Non si fermano le ricerche di Daniele Potenzoni, il 37enne affetto da una forma grave di schizofrenia e autismo, scomparso da Roma il 10 giugno 2015. Nel frattempo, Massimiliano Sfrondini, l’infermiere milanese a cui l’uomo era stato affidato, è stato assolto perché “il fatto non costituisce reato“. Ora, ad intervenire sul caso è la criminologa e psicologa forense Roberta Bruzzone, sulle pagine del settimanale Giallo. “L’infermiere era stato rinviato a giudizio con l’accusa di abbandono di incapace su richiesta del pm Vincenzo Barba. Si è trattato di un dibattimento complesso che ha portato il giudice ad assolvere Sfrondini” commenta la Bruzzone.

L’esperta afferma poi di come sia difficile, a lungo andare, avere speranze nel trovare Daniele. “A nulla sono valsi sino ad ora gli appelli in Tv, il volantinaggio nella capitale e le ricerche da parte dei volontari che affiancano la famiglia Potenzoni in questa dolorosa e angosciante vicenda. A mano a mano che passa il tempo è sempre più difficile essere ottimisti sulla sua sorte“.

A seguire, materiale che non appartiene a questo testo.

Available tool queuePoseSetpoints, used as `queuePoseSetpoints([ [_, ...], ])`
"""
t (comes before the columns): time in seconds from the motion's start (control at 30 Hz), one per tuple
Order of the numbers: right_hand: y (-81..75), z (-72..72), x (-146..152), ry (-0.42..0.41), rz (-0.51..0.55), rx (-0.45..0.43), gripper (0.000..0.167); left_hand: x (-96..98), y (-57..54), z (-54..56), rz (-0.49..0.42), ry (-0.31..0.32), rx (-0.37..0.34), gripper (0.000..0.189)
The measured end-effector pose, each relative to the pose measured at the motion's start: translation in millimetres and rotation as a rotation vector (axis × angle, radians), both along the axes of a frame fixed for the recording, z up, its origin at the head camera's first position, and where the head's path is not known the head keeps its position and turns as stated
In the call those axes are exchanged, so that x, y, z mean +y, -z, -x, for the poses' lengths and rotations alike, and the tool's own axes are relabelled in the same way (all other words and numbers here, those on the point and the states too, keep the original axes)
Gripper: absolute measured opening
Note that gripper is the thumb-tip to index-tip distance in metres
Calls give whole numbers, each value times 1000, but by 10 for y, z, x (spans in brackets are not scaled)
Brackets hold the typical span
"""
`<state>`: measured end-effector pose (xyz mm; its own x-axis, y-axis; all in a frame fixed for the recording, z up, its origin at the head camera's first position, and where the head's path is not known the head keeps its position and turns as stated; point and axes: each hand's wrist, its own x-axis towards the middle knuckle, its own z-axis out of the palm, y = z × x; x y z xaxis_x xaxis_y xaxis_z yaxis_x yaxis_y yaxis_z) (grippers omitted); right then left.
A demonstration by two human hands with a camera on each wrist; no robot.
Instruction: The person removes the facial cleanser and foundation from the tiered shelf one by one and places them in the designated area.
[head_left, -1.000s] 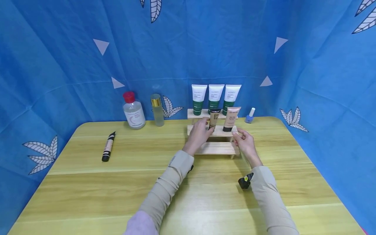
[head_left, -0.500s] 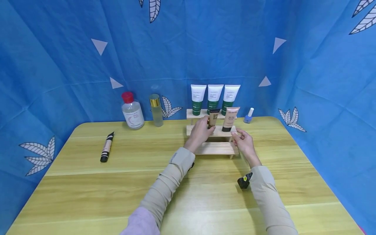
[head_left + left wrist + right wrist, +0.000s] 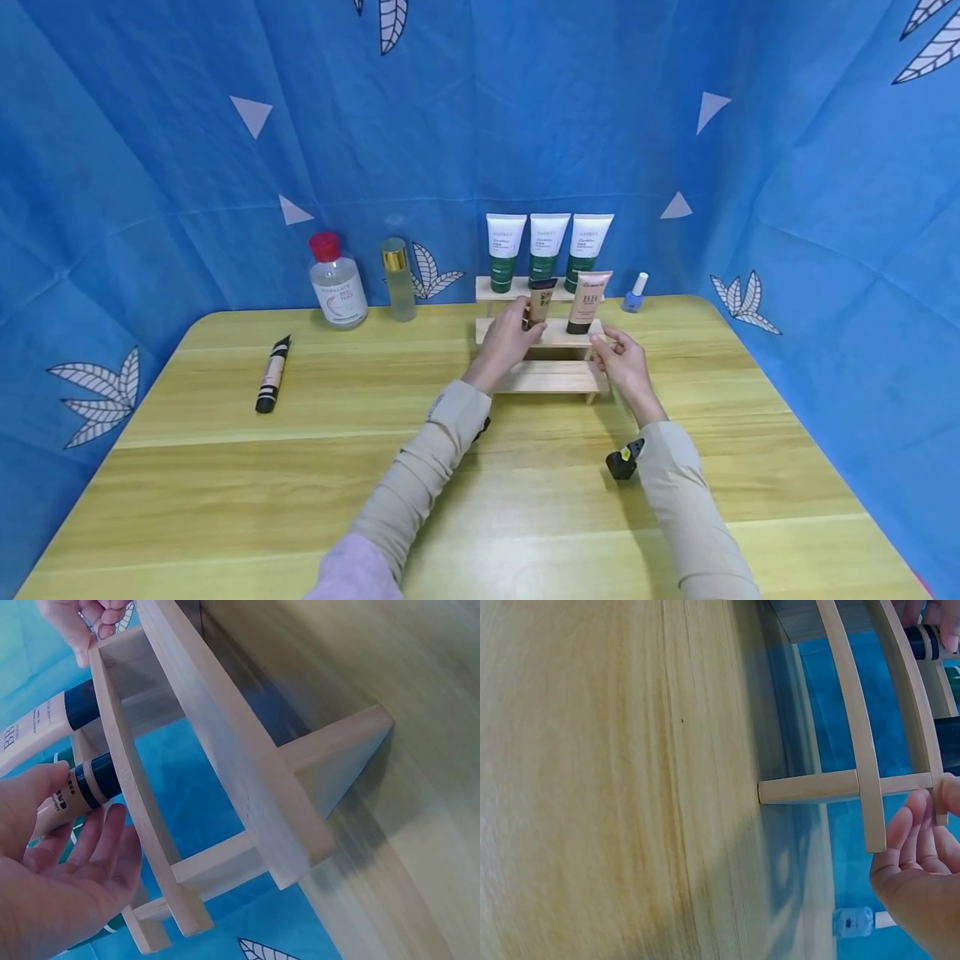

“E’ inaccettabile per un genitore”

A commentare la decisione del giudice del Tribunale di Roma di assolvere Sfrondini è stato Franco Potenzoni, padre di Daniele. L’uomo aveva così dichiarato a Giallo: “Con l’assoluzione dell’infermiere che ha perso di vista mio figlio, lo Stato ha dimostrato di non sapere tutelare le persone più deboli, come il mio Daniele. Dopo l’assurda pronuncia del giudice, ho capito che abbandonare una persona con problemi psichici non è reato. Questo è inaccettabile per un genitore. Dopo tre anni e mezzo, il mio Daniele non è stato ancora ritrovato: di chi è la colpa?” si chiede papà Franco.

Mio figlio è diventato un fantasma. Lo abbiamo cercato ovunque, senza risultati. L’allarme è stato lanciato troppo tardi – dichiara, arrabbiato, Franco Potenzoni -. La denuncia di scomparsa non è stata fatta subito. Perfino io, che sono il suo papà, sono stato avvisato solamente alla sera di quello che era successo. Sono profondamente amareggiato per la sentenza. Sia chiaro, non volevo un colpevole a tutti i costi, ma auspicavo una pena per colui che non ha vigilato sul mio Daniele. Purtroppo il giudice non l’ha pensata allo stesso modo. Tutto ciò è assurdo. Mio figlio è stato perso di vista e non ci sono responsabili. Daniele era stato affidato a questa persona, che avrebbe dovuto vigilare su di lui. Invece, non l’ha fatto”.

Franco, nonostante tutto, non si arrende. “Io non mi rassegno. Finché avrò fiato, griderò al mondo che Daniele deve essere cercato ancora! Questo però non sta avvenendo, perché le ricerche si sono fermate. Vi prego, aiutatemi a ritrovarlo. Sono certo che mio figlio sia ancora vivo e che stia aspettando che qualcuno lo riporti a casa”.

Cosa è successo a Daniele?

Il 10 giugno 2015 Daniele, che vive a Pantigliate (MI), è a Roma per assistere a un’udienza del Papa. Non è solo: con lui ci sono i ragazzi del centro diurno, il centro che offre sostegno a persone anziane o con disabilità. Intorno alle 8 del mattino, il gruppo raggiunge la fermata “Termini” della metropolitana. E’ proprio in questo momento che il 37enne sparisce in mezzo alla folla. E da quel giorno di lui si perdono completamente le tracce.